Trouble is, it’s not quite as simple as cutting a product placement deal and hoping for the best. Ars Technica reports on one research paper that claims the important things to do are to not interrupt the game, and to make sure the brand “fits”:
When ads were placed into Sony’s WipeOut HD they played within the game’s loading screen, and artificially inflated the time it took to get into a game. The ads were quickly pulled, but it’s a powerful object lesson: don’t mess with the game itself. Any company that bought time in such a slot could easily do damage to their brand instead of spreading awareness.
The most important aspect of ads that follow the rules of fitting into the game world and not interrupting the flow is placement, which the study calls the “key element,” explaining “why some advertisements do not get much attention or are not remembered, even though they are constantly present in the field of view.” Brand awareness does not matter, it was found, so even a popular brand can’t overcome poor placement.
There is always a risk when advertising within a game. “If the advertising is presented at the wrong time or place, it just does not catch the player’s attention in the best case.
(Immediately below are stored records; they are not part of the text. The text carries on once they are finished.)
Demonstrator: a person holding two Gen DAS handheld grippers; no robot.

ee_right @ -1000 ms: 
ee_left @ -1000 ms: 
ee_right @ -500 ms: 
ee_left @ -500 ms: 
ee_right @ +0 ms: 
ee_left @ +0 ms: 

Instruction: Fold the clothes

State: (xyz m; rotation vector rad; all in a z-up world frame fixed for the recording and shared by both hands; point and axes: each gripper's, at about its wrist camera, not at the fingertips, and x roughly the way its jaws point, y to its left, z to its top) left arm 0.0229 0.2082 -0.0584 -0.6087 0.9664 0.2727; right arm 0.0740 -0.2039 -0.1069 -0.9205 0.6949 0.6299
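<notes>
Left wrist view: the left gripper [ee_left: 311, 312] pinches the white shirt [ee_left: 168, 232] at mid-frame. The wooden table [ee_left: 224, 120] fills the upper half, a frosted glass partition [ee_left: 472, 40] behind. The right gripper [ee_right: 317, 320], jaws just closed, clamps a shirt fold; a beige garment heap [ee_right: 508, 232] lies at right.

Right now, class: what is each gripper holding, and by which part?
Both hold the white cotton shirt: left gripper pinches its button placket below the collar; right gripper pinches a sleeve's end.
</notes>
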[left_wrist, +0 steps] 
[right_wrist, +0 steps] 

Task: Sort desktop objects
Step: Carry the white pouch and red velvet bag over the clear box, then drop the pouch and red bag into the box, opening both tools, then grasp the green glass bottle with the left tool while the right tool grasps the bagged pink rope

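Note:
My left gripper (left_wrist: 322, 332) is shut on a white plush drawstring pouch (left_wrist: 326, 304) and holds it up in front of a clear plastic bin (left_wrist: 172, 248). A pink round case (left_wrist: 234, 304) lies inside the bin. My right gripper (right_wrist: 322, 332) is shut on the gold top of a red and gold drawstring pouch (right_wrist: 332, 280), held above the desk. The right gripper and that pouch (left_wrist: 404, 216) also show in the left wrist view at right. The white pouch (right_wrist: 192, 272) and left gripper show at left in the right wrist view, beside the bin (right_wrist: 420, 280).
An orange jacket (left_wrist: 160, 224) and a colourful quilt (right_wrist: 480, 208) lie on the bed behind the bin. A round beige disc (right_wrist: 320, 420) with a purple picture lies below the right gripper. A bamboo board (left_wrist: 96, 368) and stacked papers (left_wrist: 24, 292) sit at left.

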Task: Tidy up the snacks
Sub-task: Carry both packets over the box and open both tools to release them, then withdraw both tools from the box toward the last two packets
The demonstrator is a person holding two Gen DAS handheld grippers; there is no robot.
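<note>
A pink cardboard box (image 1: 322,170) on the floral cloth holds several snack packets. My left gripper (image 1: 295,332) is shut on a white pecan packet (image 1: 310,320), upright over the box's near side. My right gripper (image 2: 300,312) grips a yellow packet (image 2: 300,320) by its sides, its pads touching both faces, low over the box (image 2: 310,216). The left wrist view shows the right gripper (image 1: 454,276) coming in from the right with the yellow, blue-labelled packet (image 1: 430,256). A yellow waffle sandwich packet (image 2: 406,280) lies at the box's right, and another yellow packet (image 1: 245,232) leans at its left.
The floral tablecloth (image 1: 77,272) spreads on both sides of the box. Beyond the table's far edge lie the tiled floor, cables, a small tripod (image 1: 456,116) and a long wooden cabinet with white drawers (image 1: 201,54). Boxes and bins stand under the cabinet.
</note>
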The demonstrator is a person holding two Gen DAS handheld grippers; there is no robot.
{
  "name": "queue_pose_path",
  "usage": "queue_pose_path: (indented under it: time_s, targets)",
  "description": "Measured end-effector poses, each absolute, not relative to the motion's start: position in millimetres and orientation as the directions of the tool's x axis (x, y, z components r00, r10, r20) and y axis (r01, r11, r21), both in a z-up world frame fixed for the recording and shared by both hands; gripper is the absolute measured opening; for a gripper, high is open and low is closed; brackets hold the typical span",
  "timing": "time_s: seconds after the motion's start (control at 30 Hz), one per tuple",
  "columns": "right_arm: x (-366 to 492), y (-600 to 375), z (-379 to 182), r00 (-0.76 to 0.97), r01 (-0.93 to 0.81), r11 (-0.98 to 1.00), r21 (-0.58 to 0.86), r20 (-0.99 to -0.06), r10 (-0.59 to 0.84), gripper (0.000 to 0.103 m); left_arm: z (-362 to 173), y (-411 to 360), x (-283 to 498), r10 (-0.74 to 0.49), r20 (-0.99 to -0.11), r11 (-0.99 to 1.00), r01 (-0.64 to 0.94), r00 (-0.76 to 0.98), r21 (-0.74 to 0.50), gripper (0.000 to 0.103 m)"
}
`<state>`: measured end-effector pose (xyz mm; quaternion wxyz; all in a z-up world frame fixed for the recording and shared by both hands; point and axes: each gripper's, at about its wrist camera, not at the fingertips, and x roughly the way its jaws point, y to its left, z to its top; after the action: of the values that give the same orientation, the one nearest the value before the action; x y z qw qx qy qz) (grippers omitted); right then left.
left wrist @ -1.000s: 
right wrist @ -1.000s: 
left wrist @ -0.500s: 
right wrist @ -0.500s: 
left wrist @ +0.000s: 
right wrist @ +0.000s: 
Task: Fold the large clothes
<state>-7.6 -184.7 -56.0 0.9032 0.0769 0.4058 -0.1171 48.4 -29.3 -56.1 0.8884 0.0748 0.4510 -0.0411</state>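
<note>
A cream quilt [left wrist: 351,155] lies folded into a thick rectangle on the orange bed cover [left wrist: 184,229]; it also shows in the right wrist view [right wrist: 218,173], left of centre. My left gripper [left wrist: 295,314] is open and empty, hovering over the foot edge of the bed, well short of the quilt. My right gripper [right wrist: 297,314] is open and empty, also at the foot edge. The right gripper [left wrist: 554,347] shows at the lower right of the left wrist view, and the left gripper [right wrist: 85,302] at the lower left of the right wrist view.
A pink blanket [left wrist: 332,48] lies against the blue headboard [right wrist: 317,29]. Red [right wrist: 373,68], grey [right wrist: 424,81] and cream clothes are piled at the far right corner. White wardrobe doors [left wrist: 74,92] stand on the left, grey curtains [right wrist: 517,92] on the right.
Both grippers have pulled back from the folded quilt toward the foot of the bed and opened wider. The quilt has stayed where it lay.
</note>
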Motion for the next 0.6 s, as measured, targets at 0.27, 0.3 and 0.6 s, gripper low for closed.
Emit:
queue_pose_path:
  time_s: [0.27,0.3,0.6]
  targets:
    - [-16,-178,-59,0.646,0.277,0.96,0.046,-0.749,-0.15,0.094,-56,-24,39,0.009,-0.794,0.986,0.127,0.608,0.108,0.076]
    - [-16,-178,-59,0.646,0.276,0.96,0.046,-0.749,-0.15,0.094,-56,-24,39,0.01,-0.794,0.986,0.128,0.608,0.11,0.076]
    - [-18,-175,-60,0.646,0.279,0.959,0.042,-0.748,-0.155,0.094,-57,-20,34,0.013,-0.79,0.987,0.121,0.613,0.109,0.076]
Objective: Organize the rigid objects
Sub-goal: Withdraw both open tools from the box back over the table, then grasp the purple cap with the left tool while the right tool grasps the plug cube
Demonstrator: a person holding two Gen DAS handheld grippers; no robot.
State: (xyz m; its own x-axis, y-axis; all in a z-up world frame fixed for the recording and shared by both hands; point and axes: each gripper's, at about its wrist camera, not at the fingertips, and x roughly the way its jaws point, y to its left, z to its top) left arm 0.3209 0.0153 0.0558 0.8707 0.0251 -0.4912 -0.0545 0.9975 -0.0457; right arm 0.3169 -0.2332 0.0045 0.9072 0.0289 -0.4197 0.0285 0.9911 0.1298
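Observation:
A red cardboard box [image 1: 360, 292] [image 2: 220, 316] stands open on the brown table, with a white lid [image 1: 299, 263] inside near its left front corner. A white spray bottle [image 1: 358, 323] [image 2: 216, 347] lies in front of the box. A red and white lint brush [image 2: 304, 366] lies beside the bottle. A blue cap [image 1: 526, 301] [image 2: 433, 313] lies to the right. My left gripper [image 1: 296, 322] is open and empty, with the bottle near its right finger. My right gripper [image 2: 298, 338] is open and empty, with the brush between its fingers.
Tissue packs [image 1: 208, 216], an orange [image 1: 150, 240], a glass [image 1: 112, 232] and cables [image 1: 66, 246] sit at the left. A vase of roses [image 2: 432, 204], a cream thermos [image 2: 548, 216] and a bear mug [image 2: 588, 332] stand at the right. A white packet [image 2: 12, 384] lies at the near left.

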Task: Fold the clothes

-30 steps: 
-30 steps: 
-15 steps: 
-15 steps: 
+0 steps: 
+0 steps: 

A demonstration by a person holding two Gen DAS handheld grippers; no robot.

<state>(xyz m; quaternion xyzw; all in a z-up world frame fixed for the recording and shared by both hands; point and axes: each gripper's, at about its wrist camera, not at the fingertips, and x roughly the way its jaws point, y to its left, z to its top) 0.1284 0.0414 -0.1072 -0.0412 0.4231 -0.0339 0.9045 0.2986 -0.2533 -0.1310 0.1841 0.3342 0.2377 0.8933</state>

In the worst case the player might even develop a disliking for the advertised brand,” the study showed. Of course, to find the optimal placement found in the study, you’ll have to buy the results, which will run you €800.
Meanwhile, The Guardian mentions another report which suggests (rather shakily, from the look of it) that brand recall is enhanced by violent game content:
The team based at the University of Luxembourg created a simple driving game named AdRacer in which players needed to drive over targets to gain points, while adverts were displayed unobtrusively on roadside billboards. In one version of the game, the targets were just symbols, in another, players had to run over pedestrians to increase their scores. Apparently, “Those who played a violent version of the game […] demonstrated significantly better recall of advertised brands than those who played the regular version.”
The problem is, although the violence seems to trigger something in the mechanism of human memory – it’s not always good news for the advertiser; the connotations can be rather destructive, negatively impacting the gamer’s opinion of the brand.
Why mention the crude commercial nastiness of marketing on a near-future science fiction blog? Well, even I can think up a passable plot for a story from the above two articles, for a start…
But we’ve also been talking about augmented reality a fair bit of late, and the metaverse is a perennial here as well – and both of those conceptual spaces can – and will – be colonised by marketing in exactly the same way that the physical surfaces of the “real” world already have been.
Forewarned is forearmed, as the saying goes… and as Jan Chipchase points out, if you already find regular ads to be ugly, annoying and intrusive – be they on the internet or on a wall – the future of contextual advertising isn’t going to be pretty at all.